Your assignment:
Your answer should consist of the lines below that hold the word "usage".

%%

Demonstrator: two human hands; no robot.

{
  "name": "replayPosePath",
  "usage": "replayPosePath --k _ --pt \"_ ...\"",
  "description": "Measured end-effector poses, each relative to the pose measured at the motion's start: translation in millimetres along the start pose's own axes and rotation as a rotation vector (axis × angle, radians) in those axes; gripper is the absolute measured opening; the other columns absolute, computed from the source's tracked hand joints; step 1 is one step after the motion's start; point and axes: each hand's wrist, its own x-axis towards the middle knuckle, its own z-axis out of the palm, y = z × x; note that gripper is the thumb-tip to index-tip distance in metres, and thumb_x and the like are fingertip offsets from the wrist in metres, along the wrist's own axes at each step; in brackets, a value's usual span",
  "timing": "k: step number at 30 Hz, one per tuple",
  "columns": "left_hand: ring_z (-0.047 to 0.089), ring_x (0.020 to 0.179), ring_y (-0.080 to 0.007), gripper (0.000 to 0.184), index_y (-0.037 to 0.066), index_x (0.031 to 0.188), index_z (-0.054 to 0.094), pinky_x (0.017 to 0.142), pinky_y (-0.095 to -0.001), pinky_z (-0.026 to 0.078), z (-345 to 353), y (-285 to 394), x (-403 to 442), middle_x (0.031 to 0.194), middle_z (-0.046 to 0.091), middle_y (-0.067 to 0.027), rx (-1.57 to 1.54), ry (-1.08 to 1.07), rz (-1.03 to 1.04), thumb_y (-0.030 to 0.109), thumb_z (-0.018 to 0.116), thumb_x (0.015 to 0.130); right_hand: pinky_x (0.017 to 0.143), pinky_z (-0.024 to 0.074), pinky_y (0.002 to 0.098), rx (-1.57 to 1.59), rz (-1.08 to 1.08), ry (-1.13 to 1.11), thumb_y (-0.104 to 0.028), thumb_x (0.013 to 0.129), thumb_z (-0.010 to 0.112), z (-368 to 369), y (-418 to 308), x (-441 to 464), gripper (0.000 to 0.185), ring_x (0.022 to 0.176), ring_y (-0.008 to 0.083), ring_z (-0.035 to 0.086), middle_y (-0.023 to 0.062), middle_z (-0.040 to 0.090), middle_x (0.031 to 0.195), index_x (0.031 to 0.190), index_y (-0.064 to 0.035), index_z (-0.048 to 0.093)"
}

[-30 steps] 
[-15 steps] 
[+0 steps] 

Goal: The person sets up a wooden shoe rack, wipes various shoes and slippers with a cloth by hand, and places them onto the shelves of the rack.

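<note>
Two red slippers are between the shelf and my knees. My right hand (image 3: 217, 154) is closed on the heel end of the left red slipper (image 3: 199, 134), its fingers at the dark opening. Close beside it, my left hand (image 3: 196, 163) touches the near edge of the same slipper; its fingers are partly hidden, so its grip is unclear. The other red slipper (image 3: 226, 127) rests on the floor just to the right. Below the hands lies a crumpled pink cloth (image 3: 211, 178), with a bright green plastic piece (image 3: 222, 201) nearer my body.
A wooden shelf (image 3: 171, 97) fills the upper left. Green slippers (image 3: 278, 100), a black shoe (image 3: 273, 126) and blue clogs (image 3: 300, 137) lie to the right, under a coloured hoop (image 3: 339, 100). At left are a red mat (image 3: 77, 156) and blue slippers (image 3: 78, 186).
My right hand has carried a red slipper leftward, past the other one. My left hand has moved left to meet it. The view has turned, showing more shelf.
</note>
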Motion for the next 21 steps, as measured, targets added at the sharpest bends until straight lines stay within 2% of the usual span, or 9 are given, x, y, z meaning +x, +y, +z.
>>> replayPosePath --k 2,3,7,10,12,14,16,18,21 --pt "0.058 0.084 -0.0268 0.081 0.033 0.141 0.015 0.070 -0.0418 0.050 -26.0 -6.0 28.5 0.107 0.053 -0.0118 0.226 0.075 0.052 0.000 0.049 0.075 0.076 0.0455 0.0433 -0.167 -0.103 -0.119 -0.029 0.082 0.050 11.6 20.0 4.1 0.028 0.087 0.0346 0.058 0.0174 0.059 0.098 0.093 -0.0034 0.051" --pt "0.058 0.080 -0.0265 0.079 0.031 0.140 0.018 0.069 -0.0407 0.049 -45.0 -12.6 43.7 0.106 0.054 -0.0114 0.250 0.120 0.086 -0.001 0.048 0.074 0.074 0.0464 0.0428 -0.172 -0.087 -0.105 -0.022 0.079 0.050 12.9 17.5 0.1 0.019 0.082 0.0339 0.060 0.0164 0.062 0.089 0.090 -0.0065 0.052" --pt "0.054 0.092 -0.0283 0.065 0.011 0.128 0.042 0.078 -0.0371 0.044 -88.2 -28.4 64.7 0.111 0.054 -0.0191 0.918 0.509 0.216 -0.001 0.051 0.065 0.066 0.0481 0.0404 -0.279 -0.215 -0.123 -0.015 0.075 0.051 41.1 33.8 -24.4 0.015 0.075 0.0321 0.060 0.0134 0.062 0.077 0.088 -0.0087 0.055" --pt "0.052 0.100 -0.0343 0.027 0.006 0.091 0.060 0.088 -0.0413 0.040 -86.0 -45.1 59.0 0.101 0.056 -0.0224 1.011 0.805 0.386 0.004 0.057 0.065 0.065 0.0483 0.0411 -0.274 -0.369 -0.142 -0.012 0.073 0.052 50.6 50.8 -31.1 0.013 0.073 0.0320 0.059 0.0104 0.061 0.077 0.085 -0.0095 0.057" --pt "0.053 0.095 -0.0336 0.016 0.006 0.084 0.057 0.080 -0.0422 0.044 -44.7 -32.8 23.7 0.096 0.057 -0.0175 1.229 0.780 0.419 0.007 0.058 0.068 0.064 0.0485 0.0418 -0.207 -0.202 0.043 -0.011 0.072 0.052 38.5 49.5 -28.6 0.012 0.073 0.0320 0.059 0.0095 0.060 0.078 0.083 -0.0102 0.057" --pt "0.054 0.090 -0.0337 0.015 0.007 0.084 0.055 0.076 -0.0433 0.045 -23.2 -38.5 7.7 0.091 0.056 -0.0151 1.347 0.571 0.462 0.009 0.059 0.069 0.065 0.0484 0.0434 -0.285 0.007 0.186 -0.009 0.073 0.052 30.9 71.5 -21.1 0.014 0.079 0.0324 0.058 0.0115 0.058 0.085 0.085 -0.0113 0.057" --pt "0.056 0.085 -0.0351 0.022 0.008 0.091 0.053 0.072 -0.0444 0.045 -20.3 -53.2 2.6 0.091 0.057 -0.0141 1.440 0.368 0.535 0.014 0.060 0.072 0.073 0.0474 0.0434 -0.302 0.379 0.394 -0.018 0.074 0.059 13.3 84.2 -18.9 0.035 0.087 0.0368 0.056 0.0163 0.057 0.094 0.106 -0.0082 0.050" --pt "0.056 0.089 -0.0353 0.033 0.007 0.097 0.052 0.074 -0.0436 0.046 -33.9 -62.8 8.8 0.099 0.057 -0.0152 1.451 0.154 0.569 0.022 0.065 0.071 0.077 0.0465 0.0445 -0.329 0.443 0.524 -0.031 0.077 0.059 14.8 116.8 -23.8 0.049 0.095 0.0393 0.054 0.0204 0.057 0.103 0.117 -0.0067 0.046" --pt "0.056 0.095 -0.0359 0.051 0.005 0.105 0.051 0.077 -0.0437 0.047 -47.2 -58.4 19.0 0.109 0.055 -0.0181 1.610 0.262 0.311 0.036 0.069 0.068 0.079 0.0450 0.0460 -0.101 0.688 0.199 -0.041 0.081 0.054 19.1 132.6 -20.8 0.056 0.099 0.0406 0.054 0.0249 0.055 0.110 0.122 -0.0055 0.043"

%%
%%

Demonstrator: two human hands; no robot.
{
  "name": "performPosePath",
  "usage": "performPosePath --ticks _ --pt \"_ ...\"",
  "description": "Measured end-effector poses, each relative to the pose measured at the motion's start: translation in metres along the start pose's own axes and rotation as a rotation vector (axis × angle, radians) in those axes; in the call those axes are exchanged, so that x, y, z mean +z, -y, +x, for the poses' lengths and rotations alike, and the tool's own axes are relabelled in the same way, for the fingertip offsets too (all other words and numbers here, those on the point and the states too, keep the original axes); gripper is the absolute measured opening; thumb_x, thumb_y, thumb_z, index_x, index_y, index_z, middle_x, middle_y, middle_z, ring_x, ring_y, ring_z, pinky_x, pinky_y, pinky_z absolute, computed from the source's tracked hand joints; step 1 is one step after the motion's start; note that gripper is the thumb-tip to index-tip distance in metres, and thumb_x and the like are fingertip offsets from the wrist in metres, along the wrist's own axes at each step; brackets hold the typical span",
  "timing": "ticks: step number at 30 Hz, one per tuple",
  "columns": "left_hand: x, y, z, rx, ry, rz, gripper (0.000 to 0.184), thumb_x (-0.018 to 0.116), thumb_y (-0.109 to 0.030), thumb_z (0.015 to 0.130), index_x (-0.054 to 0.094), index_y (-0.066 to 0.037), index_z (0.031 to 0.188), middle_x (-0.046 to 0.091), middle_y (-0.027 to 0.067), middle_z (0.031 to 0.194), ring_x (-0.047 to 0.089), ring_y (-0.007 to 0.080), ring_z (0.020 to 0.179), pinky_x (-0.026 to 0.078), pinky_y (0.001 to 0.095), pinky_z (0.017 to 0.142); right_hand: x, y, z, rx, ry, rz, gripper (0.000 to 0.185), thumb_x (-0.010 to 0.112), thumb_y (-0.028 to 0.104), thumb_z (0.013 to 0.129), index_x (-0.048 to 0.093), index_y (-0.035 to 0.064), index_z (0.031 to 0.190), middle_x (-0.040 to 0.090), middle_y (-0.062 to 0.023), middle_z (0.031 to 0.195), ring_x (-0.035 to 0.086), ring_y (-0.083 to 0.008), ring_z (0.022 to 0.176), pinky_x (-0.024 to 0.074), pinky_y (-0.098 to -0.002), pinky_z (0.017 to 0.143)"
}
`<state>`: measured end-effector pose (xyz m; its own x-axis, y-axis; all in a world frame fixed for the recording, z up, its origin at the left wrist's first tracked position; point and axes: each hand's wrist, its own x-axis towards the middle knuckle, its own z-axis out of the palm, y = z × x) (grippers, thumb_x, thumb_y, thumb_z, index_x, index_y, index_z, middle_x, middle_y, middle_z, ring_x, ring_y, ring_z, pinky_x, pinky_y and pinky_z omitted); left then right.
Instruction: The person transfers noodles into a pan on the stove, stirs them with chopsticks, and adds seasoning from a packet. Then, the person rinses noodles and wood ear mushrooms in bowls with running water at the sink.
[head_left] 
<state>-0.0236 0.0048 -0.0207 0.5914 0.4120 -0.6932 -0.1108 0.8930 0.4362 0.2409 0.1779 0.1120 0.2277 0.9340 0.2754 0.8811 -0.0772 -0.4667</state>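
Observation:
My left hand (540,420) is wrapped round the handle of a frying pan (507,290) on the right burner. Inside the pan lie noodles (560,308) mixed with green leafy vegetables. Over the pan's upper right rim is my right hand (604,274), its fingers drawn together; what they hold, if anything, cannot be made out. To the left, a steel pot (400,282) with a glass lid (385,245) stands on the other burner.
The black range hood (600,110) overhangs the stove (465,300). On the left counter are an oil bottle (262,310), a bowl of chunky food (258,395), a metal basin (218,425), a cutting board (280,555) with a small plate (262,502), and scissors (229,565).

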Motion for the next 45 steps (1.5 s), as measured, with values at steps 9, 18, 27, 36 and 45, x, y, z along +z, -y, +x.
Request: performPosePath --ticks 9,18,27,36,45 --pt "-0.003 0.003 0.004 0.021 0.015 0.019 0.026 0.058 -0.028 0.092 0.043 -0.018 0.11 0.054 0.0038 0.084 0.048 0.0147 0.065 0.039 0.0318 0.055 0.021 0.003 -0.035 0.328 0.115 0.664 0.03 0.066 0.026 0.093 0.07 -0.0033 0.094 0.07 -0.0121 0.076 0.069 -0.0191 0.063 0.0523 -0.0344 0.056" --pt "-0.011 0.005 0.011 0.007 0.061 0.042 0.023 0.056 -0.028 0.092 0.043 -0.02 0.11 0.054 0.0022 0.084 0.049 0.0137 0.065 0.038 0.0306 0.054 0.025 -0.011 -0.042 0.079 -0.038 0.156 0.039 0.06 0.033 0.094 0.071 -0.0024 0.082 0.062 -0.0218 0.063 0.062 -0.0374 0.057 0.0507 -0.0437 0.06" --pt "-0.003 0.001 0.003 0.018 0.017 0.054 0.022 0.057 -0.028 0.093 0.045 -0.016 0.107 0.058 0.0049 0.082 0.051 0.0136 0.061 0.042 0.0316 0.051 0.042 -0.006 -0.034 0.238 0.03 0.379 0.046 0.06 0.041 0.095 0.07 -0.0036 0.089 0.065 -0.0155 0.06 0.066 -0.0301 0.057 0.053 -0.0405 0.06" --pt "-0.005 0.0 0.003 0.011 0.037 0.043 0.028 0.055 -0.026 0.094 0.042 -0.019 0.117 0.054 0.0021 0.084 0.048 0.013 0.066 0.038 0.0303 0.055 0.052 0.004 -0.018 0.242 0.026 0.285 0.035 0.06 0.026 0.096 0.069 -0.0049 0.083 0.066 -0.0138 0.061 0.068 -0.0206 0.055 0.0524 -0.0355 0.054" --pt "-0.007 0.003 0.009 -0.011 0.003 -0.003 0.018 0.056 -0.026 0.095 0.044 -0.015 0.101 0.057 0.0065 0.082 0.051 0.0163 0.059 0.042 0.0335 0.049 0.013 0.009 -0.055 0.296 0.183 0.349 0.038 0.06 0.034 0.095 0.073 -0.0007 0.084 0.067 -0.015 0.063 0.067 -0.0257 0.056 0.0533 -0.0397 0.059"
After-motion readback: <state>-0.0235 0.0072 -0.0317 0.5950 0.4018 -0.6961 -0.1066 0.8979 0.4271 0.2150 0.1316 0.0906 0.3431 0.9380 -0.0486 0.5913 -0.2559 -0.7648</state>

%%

Answer box:
  "usage": "replayPosePath --k _ --pt \"_ ...\"",
  "usage": "performPosePath --ticks _ --pt \"_ ...\"",

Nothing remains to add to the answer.